-- REQUIREMENT --
Using the records below, give the number of lines where the word "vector" appears, with no further output.

━━━

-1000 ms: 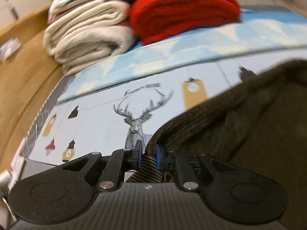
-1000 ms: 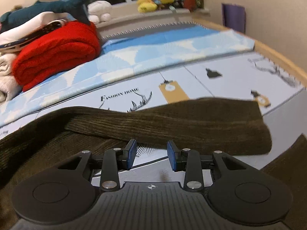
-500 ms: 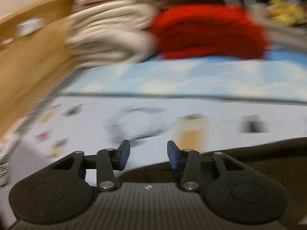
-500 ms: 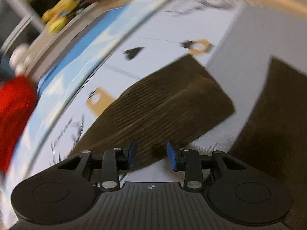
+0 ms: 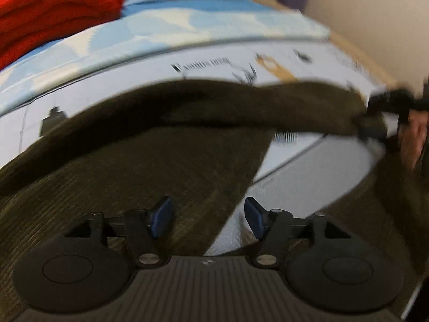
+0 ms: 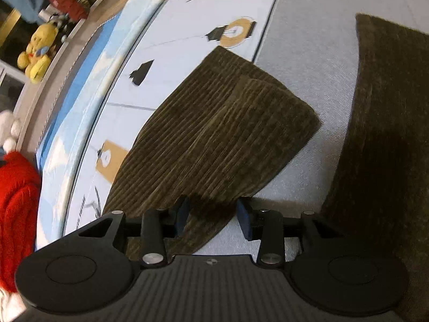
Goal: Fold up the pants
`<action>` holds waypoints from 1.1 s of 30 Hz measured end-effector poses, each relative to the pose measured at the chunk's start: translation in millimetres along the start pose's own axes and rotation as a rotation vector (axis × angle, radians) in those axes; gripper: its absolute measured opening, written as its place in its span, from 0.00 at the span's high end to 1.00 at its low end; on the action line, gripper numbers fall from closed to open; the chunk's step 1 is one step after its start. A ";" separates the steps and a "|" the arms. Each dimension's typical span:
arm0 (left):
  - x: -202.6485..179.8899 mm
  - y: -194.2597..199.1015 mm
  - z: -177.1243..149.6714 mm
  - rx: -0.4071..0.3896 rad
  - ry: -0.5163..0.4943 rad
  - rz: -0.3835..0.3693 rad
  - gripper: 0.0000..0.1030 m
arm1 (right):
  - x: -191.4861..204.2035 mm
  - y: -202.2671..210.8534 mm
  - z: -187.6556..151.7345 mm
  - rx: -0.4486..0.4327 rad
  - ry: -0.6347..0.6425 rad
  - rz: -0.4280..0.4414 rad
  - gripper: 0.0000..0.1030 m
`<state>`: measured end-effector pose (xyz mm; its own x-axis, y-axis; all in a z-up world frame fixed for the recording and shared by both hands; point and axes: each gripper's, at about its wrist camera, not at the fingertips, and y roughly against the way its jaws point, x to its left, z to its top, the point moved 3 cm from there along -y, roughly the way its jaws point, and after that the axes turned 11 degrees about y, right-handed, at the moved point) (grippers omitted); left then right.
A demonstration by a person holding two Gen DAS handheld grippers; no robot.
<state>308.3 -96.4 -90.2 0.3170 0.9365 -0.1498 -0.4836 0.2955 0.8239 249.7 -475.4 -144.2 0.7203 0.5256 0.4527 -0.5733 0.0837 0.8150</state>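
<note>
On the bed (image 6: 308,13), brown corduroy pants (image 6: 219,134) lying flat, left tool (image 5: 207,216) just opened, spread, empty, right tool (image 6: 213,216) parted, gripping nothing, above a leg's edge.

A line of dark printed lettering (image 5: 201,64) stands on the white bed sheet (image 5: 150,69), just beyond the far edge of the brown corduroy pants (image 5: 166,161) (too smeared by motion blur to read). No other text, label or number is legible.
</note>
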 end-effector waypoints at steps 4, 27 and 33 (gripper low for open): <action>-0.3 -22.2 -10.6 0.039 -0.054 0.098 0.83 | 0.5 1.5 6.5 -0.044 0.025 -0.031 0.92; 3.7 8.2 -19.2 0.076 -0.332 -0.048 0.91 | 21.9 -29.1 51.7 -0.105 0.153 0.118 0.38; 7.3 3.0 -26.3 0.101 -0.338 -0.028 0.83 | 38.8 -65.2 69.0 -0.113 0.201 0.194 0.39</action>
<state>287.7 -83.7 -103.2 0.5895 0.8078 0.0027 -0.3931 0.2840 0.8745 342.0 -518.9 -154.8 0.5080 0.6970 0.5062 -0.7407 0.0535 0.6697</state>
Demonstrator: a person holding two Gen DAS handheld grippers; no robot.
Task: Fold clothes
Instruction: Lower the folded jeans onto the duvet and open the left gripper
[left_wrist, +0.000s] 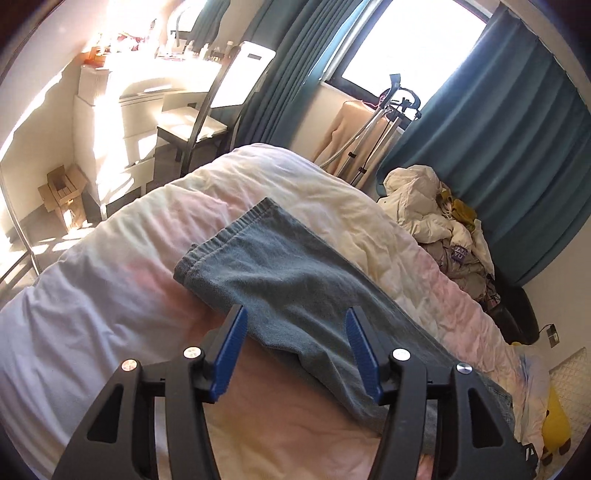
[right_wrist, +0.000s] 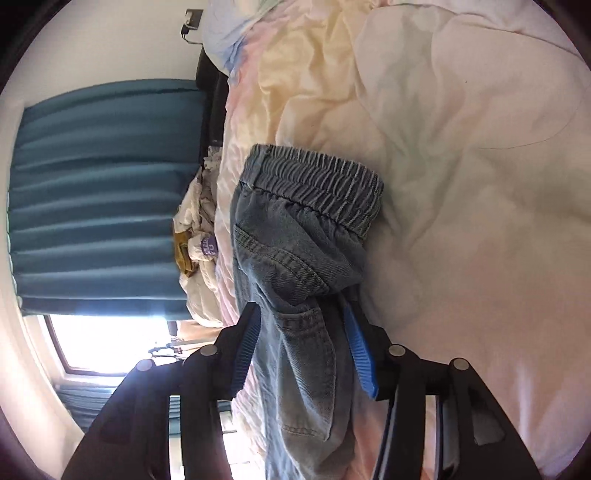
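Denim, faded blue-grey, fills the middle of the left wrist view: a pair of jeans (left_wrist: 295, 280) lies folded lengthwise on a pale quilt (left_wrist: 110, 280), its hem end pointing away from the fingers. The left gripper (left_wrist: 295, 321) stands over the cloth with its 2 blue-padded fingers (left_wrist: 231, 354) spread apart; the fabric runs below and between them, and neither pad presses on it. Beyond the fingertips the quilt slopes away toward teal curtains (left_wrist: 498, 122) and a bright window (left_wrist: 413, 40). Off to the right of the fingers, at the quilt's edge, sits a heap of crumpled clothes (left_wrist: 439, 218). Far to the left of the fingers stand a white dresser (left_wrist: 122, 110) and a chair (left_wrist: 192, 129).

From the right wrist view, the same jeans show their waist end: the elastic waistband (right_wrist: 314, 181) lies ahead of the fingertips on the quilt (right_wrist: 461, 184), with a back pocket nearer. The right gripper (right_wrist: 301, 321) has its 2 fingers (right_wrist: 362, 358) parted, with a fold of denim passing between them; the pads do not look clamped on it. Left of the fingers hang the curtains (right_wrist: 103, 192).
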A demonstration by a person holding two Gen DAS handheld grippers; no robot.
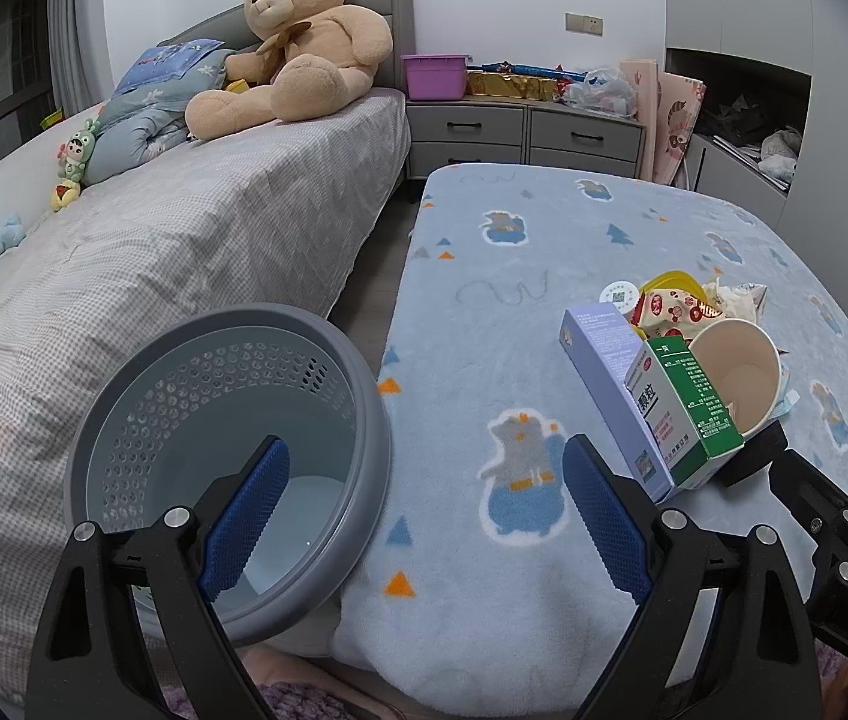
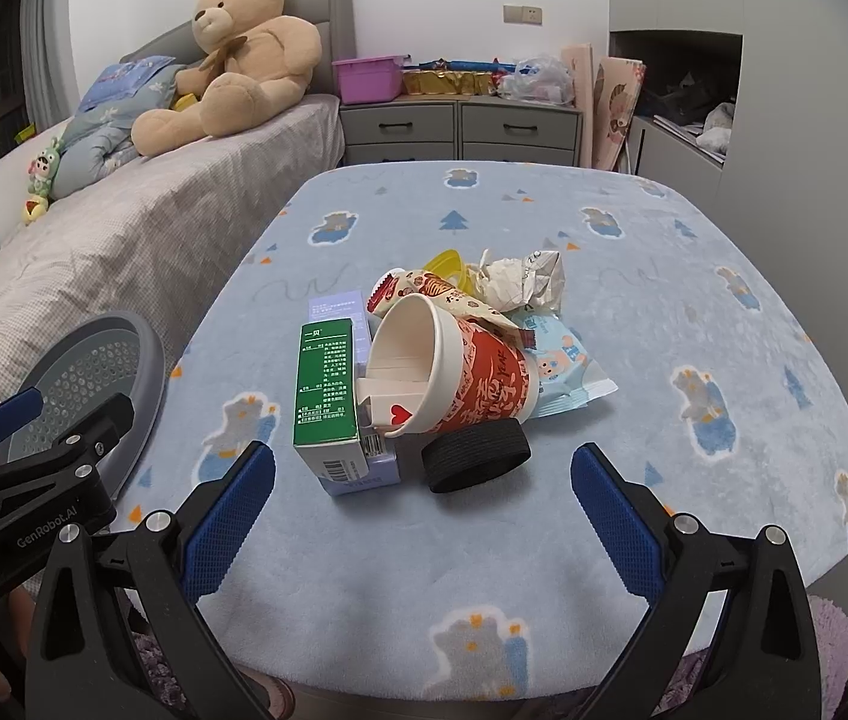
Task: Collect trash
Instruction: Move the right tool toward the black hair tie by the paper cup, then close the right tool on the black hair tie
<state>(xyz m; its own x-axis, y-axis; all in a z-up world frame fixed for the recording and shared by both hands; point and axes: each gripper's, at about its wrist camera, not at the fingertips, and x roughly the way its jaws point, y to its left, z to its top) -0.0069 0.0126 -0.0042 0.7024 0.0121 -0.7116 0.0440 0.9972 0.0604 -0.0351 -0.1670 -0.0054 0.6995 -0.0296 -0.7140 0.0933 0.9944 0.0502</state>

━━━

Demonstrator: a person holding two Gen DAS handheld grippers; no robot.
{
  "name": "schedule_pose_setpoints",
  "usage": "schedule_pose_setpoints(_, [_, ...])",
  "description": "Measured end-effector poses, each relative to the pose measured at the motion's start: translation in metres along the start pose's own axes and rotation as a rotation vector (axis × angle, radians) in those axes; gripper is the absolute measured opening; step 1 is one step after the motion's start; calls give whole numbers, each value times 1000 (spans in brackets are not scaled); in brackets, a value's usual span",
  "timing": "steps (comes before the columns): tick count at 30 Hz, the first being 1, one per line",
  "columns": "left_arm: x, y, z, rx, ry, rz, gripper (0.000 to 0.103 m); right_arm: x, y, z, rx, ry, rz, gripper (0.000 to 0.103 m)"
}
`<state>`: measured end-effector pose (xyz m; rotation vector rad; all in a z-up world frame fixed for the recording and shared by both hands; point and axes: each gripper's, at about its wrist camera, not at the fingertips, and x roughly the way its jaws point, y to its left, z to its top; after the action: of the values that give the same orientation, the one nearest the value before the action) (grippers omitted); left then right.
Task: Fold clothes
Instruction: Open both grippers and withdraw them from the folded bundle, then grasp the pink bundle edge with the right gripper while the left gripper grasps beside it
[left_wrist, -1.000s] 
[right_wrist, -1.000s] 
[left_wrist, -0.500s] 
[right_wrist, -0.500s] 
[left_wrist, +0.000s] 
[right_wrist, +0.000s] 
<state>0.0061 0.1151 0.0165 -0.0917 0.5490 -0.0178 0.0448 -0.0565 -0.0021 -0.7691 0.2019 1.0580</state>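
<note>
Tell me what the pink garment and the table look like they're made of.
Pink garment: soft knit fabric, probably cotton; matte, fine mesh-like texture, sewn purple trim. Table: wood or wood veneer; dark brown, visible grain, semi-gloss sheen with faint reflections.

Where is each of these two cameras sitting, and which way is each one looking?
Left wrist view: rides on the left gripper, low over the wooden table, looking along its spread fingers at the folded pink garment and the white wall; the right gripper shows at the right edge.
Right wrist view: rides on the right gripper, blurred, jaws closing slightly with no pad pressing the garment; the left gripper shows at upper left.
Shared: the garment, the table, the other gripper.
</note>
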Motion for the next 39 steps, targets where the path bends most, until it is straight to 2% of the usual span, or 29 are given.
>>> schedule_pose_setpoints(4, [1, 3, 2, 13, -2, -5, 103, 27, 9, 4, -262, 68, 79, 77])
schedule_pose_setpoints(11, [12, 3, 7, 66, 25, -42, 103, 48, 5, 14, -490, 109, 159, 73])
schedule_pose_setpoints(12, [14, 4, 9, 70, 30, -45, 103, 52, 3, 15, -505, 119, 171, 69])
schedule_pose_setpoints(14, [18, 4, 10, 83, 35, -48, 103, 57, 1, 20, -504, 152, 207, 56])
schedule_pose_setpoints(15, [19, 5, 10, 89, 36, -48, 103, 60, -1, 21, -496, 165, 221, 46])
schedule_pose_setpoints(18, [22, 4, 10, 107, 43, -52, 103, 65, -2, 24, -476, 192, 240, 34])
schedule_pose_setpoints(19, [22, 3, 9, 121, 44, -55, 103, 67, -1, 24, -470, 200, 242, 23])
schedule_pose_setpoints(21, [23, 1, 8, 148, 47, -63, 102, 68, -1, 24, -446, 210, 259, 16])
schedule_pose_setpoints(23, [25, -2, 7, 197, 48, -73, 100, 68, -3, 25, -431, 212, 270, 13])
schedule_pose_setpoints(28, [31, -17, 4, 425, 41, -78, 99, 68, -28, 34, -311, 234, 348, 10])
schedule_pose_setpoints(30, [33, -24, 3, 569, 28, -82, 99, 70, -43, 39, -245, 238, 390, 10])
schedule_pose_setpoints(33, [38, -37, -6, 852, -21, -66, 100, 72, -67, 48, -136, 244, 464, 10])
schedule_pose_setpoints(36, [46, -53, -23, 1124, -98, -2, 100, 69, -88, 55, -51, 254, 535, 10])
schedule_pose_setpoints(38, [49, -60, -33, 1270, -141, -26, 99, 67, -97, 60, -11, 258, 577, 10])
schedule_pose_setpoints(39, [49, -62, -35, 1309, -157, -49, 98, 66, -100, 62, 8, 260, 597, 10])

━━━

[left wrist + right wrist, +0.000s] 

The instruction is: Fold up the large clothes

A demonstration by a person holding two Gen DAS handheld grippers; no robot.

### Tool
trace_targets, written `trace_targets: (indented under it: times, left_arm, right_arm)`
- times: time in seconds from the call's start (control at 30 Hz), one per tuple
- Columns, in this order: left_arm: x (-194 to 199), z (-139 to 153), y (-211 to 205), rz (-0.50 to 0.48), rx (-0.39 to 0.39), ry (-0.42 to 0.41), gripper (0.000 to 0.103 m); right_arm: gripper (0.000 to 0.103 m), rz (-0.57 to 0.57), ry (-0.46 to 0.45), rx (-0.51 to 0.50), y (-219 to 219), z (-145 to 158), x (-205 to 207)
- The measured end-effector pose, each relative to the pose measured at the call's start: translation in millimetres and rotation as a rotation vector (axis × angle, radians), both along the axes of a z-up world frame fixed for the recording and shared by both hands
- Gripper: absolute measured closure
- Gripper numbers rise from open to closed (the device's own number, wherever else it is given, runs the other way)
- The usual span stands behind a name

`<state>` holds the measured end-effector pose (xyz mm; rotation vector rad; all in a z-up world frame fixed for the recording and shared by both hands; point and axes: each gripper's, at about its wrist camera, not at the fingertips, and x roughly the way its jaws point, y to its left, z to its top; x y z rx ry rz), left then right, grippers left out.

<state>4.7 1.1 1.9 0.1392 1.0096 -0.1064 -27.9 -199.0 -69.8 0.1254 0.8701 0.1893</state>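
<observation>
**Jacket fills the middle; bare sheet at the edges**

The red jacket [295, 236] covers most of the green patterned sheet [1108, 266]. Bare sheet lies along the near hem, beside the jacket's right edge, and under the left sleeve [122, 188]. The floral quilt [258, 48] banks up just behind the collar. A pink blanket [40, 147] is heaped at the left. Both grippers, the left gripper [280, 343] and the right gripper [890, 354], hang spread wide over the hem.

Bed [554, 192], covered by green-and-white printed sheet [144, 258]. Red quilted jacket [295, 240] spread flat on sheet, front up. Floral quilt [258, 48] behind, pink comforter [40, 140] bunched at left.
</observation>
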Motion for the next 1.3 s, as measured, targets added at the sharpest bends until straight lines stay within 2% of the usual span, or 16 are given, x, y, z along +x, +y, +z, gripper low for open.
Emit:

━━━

-- THE COMPLETED TASK --
5